The exhibit, said Sharrona Burns, director of sales, is “just fantastic and very pertinent with what’s happening right now in the country with the presidential election coming up.” The exhibit will run through the end of the year, but if you miss it in Cleveland, it opens at the Newseum in Washington, D.C., in January 2017.
This summer the museum hosts the “Summer Jams” concert series, featuring 40 days of live music on the plaza. The series is “something we haven’t done at this level since we opened,” said Burns.
National Blues Museum
The National Blues Museum has been in the works for years but was finally realized in April when the museum opened its doors in St. Louis. The museum celebrates great blues musicians like B.B. King, Louis Armstrong, Chuck Berry, Muddy Waters and Howling Wolf.
As they enter the museum, visitors will see a wall of suitcases that tell the story of the genre and where the blues came from. According the Dion Brown, the museum’s founding executive director, “It’s really touching, to see what it represents.“
Artifacts and instruments, such as Lucille, B.B. King’s guitar (on loan from the B.B. King Museum in Indianola, Mississippi), and photos of famous blues musicians also help tell the story.
The museum’s interactive exhibits have quickly become popular with groups. At “Jug Band Jammin’,” visitors can play the washboard, spoons or wood sticks. After practicing for a few moments, they can watch their jam session, played back on a screen.

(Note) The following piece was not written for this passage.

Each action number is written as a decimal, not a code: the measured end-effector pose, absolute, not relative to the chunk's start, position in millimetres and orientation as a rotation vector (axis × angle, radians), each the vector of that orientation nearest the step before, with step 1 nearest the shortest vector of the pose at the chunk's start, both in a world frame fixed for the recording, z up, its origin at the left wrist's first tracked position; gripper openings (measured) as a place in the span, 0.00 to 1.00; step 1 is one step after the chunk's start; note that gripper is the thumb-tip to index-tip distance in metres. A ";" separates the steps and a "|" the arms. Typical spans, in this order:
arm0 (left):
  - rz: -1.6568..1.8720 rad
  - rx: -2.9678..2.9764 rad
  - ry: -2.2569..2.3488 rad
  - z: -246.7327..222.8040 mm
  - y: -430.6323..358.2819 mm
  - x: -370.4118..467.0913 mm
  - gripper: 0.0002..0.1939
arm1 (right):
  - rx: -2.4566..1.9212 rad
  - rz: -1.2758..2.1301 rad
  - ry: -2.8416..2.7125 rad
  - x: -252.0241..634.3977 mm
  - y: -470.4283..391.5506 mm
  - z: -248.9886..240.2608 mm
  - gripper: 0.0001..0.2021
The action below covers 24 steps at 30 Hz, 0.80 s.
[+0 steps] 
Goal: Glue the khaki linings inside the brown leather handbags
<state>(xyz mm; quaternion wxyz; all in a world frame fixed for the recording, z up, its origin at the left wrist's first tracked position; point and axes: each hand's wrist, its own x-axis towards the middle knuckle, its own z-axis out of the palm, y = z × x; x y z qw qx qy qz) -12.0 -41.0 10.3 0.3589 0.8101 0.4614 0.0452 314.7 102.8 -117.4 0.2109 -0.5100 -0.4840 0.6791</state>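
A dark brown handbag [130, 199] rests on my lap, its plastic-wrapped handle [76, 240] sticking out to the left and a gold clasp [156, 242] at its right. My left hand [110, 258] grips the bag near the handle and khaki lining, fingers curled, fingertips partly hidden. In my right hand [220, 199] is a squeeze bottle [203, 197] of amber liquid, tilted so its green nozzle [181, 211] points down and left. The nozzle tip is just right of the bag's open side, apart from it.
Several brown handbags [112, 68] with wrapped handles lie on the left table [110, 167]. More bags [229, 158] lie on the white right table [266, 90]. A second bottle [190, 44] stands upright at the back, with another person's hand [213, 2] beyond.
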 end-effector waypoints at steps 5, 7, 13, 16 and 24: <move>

As groups make their way through the museum they can also become blues musicians by writing and performing their own lyrics then pairing them with music tracks to create their own sample, complete with cover art. Their finished tune can be emailed to them at the end of their visit.
The National Blues Museum has partnered with other organizations to bring music to the public in the Gateway City. In August the museum and City Arts will stage a blues festival at the Gateway Arch. The museum also has live music every Saturday.